Mercedes’ brought an upgraded power unit in Paul Ricard and fresh new bits in Red Bull Ring to get ahead of their rivals, but Ferrari’s Sebastian Vettel is not quite worried looking at their performances yet.

After the debacle in the Canadian Grand Prix, Mercedes finally had its upgrades for the French Grand Prix and now the Austrian Grand Prix to get ahead of their rivals Ferrari and Red Bull Racing.

It seems to have worked as both the drivers are talking positive about the gains made which is also being showcased through the results on track. Lewis Hamilton took the pole and the victory in France, while Valtteri Bottas has pole in Austria.

The Finn actually managed to eke out a lap with a 0.334s advantage over Vettel – even Hamilton was 0.315s up on his rival. On a short lap like in Red Bull Ring, it is still a massive difference in time between the two teams.
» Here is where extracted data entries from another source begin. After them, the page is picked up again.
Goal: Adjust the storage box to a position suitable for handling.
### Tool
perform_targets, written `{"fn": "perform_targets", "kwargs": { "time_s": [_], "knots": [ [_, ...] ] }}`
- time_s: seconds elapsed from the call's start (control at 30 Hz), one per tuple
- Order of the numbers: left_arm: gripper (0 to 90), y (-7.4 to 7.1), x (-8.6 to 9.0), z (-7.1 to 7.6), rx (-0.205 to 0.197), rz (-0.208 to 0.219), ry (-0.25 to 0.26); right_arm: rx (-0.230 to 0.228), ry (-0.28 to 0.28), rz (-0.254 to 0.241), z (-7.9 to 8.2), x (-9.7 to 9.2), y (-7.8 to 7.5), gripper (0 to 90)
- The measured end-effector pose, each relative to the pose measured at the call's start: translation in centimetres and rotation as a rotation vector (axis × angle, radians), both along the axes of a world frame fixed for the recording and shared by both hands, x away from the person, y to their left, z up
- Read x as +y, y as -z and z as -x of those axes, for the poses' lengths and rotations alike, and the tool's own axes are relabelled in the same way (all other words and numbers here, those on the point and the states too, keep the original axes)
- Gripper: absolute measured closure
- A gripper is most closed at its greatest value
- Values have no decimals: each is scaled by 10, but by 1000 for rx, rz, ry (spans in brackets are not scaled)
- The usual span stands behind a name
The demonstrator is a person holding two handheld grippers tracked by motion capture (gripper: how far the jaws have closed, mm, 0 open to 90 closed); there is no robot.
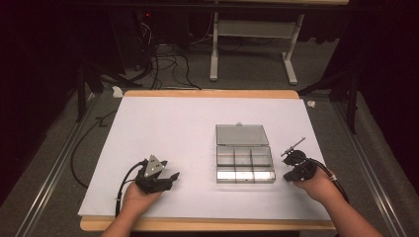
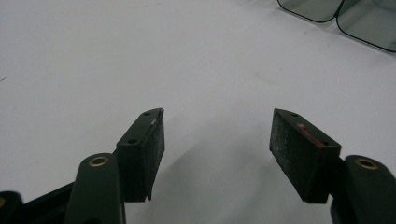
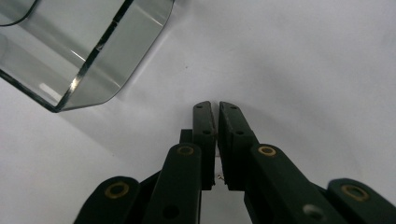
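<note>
Clear plastic compartment box (image 1: 245, 154), lid open, on white sheet (image 1: 168, 128); bare sheet surrounds it. Left gripper (image 1: 170, 178) jaws spread, empty; right gripper (image 1: 287, 176) jaws closed together, empty.

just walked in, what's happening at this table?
A person sits at a white-covered table with a handheld claw in each hand. The left claw is open and empty, resting over bare table to the left of a clear compartment box whose lid lies open. The right claw has its jaws together with nothing visible between them, just right of the box. Neither claw is touching the box. Whether the compartments hold anything is too hard to tell.
</note>
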State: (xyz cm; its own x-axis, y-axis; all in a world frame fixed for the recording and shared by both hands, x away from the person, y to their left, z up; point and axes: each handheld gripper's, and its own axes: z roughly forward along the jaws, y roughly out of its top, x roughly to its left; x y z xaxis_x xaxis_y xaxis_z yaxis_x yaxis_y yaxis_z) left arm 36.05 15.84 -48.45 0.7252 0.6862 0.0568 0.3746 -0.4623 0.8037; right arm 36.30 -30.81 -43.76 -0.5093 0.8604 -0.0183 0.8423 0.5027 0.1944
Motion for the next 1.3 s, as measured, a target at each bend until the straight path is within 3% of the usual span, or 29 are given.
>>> {"fn": "perform_targets", "kwargs": {
  "time_s": [0.4,0.7,0.73,0.77,1.3],
  "knots": [
    [358,0,0,0,0,-3,1,-29,-13,-27,1,3,-25,867],
    [359,0,-1,0,0,-4,1,-24,-42,-39,3,14,-42,867],
    [359,0,-1,0,0,-4,1,-15,-21,-41,4,17,-45,866],
    [359,0,-1,0,0,-5,1,-26,-50,-40,3,17,-46,867],
    [358,0,0,0,1,-4,4,-29,-127,-45,-3,49,-57,867]
  ]
}}
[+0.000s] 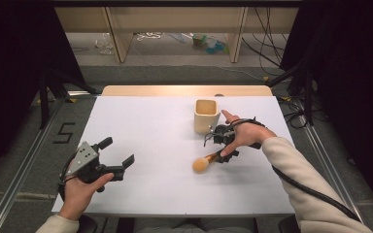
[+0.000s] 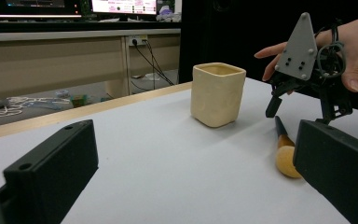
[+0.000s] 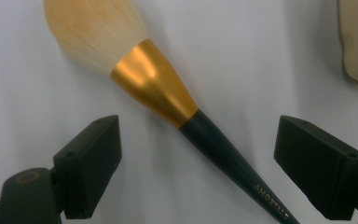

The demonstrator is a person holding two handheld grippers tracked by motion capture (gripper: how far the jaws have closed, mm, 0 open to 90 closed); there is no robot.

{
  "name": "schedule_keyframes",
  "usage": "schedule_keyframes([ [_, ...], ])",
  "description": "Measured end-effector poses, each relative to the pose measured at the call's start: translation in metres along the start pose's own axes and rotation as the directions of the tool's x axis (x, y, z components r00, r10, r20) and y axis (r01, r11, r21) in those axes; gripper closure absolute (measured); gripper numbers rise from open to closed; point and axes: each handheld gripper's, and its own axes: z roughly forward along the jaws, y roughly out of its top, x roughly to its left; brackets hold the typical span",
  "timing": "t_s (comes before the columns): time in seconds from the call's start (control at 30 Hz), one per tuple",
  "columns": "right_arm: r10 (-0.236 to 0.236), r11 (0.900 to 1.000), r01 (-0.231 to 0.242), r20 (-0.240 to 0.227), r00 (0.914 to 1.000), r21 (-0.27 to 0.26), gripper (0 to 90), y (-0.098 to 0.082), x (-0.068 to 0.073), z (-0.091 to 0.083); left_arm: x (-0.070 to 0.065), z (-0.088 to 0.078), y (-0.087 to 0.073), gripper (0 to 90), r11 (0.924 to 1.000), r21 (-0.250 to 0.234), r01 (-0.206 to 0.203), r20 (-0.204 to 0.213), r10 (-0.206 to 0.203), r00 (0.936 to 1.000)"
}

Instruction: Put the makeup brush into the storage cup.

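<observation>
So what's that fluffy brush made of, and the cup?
The brush seems to have soft pale hair bristles, a shiny gold band that glints like metal, and a dark glossy handle, maybe painted wood or plastic. The cup looks like matte cream ceramic, with slightly wavy walls, though it could be plastic.

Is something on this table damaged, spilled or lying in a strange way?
Nothing stands out. The cream square cup stands upright, and the gold-banded makeup brush with a dark handle lies flat, intact, between the open right gripper's jaws.
</observation>
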Motion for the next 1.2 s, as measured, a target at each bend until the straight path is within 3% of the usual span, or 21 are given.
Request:
schedule_keyframes([
  [0.17,-0.017,0.999,0.016,0.008,0.9998,0.034,15.9,0.003,-0.001,0.006,0.000,0.000,0.000,0.0,1.0000,0.000,0.001,0.001,-0.001,1.0000],
  [0.47,0.003,0.997,-0.004,0.011,0.9999,0.077,16.0,0.005,-0.001,0.011,0.000,0.000,0.000,0.0,1.0000,0.000,-0.001,0.000,0.001,1.0000],
  [0.6,-0.031,0.996,0.030,0.009,0.9995,0.088,16.3,0.006,-0.002,0.013,0.000,0.000,0.000,0.0,1.0000,0.001,-0.002,0.001,0.002,1.0000],
  [0.7,0.008,0.996,-0.009,0.012,0.9999,0.090,16.4,0.006,0.000,0.014,0.000,0.000,0.000,0.0,1.0000,0.001,-0.002,0.001,0.002,1.0000],
  [0.73,-0.015,0.995,0.014,0.010,0.9998,0.095,16.5,0.007,-0.002,0.014,0.000,0.000,0.000,0.0,1.0000,0.002,-0.002,0.001,0.002,1.0000],
  [1.07,-0.021,0.993,0.020,0.002,0.9998,0.120,20.3,0.008,-0.001,0.018,0.000,0.000,0.000,0.0,1.0000,0.004,-0.002,0.002,0.002,1.0000],
  [1.2,-0.049,0.991,0.047,0.011,0.9987,0.124,23.5,0.008,-0.003,0.019,0.000,0.000,0.000,0.0,1.0000,0.003,0.000,0.002,0.000,1.0000],
])
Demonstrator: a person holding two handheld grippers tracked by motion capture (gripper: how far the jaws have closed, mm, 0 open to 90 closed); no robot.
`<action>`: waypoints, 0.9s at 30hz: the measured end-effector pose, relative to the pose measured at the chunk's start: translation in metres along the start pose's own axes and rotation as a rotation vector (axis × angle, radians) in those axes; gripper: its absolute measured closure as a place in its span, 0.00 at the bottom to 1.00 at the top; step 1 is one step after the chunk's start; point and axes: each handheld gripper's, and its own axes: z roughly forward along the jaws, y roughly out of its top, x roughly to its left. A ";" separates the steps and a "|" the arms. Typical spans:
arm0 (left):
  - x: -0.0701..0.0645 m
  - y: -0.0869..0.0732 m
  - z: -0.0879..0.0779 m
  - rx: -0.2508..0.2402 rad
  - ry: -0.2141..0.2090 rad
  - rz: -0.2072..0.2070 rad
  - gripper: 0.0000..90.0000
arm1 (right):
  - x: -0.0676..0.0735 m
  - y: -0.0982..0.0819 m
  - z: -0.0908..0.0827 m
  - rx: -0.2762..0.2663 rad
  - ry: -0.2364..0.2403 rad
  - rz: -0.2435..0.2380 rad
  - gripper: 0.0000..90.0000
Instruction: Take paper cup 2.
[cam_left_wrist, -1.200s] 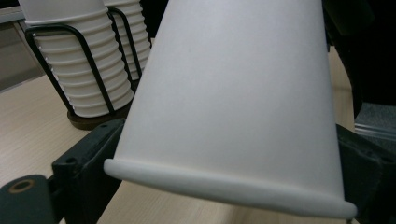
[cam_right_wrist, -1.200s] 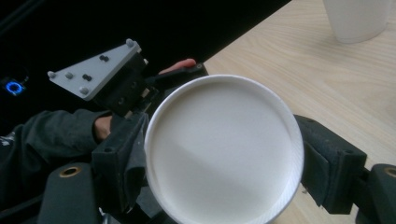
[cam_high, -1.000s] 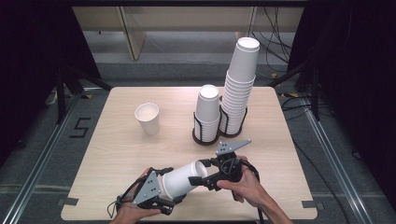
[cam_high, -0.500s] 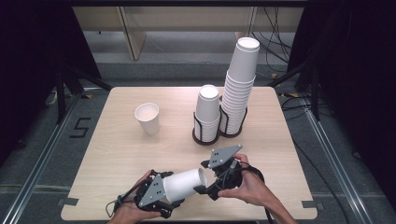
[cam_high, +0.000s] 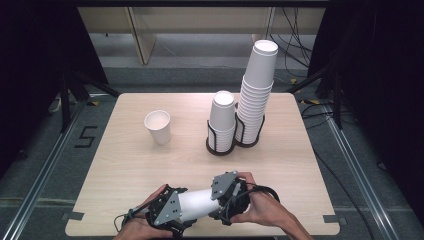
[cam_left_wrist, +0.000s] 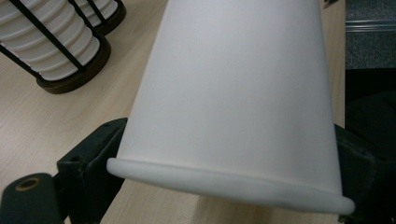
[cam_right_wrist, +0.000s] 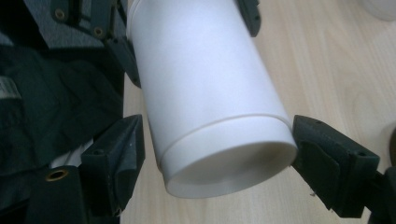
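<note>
A plain white paper cup with a rolled rim lies on its side just above the pale wooden counter's near edge, well in front of the black wire cup holders. The left tongs clench its rim end; the right tongs flank its base, released. No writing shows on it.

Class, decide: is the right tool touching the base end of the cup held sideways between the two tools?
Apart. In the right gripper view, table shows between each side of the cup and the right tool.
</note>
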 end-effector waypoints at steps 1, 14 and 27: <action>-0.001 0.000 0.000 0.000 -0.004 -0.003 0.11 | 0.002 0.001 0.001 0.013 -0.002 0.008 0.22; -0.001 0.002 -0.002 -0.002 -0.028 0.026 0.11 | 0.008 0.004 0.014 0.084 0.001 -0.069 0.25; 0.015 -0.011 -0.007 -0.285 -0.110 -0.173 0.03 | -0.001 -0.005 0.008 0.009 0.055 -0.050 0.28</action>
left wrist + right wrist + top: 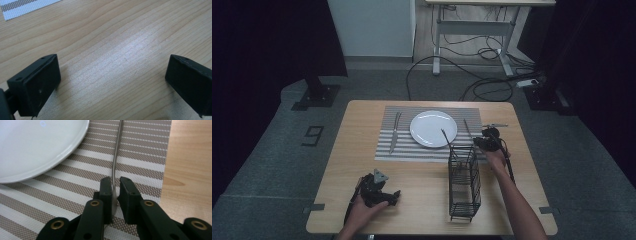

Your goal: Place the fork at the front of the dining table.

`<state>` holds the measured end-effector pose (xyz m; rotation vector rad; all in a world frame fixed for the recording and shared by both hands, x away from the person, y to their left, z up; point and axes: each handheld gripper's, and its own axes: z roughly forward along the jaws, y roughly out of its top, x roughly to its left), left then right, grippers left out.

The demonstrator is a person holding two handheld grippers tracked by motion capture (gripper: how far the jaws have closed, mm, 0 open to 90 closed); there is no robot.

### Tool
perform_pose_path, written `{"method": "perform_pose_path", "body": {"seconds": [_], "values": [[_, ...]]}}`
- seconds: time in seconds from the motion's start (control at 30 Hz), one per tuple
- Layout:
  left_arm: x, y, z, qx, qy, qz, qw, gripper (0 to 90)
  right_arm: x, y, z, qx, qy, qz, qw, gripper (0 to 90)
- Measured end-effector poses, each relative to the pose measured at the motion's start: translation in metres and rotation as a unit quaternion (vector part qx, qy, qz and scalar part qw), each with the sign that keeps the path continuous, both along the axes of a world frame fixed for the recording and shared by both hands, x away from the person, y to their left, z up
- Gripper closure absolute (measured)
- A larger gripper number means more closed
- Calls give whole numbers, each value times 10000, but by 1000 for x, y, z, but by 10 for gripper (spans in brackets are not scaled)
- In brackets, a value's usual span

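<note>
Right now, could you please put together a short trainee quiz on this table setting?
1. True or false: the right gripper is shut on the handle of the slim metal utensil.
2. What lies left of the round white plate on the striped woven placemat in the high view: A a metal fork and knife, B a glass, C a napkin?
3. Which object stands on the wooden table just below the placemat in the high view?

Key: 1 true. 2 A. 3 the black wire cutlery basket.

Clearance, table surface
Wire rack [463, 182] is standing between both hands; plate [433, 128] is occupying mat centre; bare wood [412, 180] is lying open.
</note>
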<state>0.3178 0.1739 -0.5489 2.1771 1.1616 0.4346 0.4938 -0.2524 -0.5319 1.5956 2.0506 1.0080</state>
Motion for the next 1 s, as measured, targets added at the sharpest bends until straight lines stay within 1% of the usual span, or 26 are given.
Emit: {"method": "perform_pose_path", "body": {"seconds": [0.03, 0.13, 0.17, 0.2, 0.27, 0.33, 0.37, 0.47, 0.53, 0.57, 0.6, 0.63, 0.7, 0.77, 0.8, 0.83, 0.93, 1.0], "values": [[0, 0, 0, -1, 0, 0, 10000, 0, 0, -4, -2, 87, 12, -89, 9999, 825], [0, 0, 0, 2, 0, -2, 10000, 0, -2, -10, -6, 178, -37, -226, 9996, 831], [0, 0, 0, 0, 0, -1, 10000, 0, -2, -10, -6, 178, -37, -226, 9996, 831], [0, 0, 0, -2, 0, 0, 10000, 0, -3, -14, -9, 308, -13, -270, 9992, 812], [0, 0, 0, 0, 0, -1, 10000, 0, -5, -17, -11, 413, 8, -261, 9988, 802], [0, 0, 0, 0, 1, -1, 10000, 0, -7, -18, -12, 430, 39, -198, 9989, 766], [0, 0, 0, 0, 1, -1, 10000, 0, -7, -18, -12, 430, 39, -198, 9989, 766], [0, 0, 0, 0, 1, -1, 10000, 0, -12, -22, -10, 483, -37, -110, 9988, 724], [0, 0, 0, -3, -6, 0, 10000, 0, -19, -30, -6, 599, -122, -104, 9981, 710], [0, 0, 0, -2, -5, -1, 10000, 0, -19, -30, -6, 599, -122, -104, 9981, 710], [0, 0, 0, -4, -6, 1, 10000, 0, -25, -36, -2, 611, -177, -91, 9979, 701], [0, 0, 0, -4, -6, 1, 10000, 0, -25, -36, -2, 611, -177, -91, 9979, 701], [0, 0, 0, -3, -5, -1, 10000, 0, -32, -42, 1, 623, -233, -78, 9978, 694], [0, 0, 0, -4, -8, -2, 10000, 0, -40, -47, 3, 565, -267, -41, 9980, 685], [0, 0, 0, -4, -8, -1, 10000, 0, -49, -52, 2, 517, -348, 3, 9981, 685], [0, 0, 0, 1, -6, -3, 10000, 0, -49, -52, 2, 517, -348, 3, 9981, 685], [0, 0, 0, -1, -6, -2, 10000, 0, -63, -56, -3, 422, -384, 171, 9982, 686], [0, 0, 0, -2, -6, -2, 10000, 0, -65, -56, -5, 438, -376, 216, 9981, 686]]}}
But Vettel is not overly worried, even though he admits that Mercedes must have had the expected results from the upgrades brought. However, he adds that Ferrari has its own schedule as well to adhere to which could play into their hands.

Especially as Ferrari now knows the kind of upgrades Mercedes has, the Italian manufacturer can bring its own around that to get ahead of its rivals. “Obviously, they have the exact numbers of what they expected and what was delivered,” he started.

“They obviously had some new parts here again, I think, so for us it was largely the same as last weekend but for sure, we are having our own schedule in terms of new bits and I think we are pushing as hard as we can but as I said, we also need to make sure that what we bring to the car is making it faster so it’s a constant challenge.

“For now, I think, the last two qualifying sessions Mercedes seemed to have the edge a little bit. It can turn around, the next two, who knows, so I think we need to look at ourselves?

“There’s always something you can learn from other people and what they put on the car, but that’s not just for Mercedes, that’s for all the teams. As I said, for tomorrow I’m not worried anyways, but less of the opinion that we are behind.

“I think we are more of a match in race pace.” Vettel dropped 14 points behind Hamilton in France and is already on the backfoot in Austria with an added three-place penalty due to impeding Renault’s Carlos Sainz in Q2.

He will start from sixth in the race, not only behind the Mercedes and his teammate Kimi Raikkonen but will have the ever dangerous Red Bull’s Max Verstappen along with Haas’ Romain Grosjean to tackle in the early part of the race.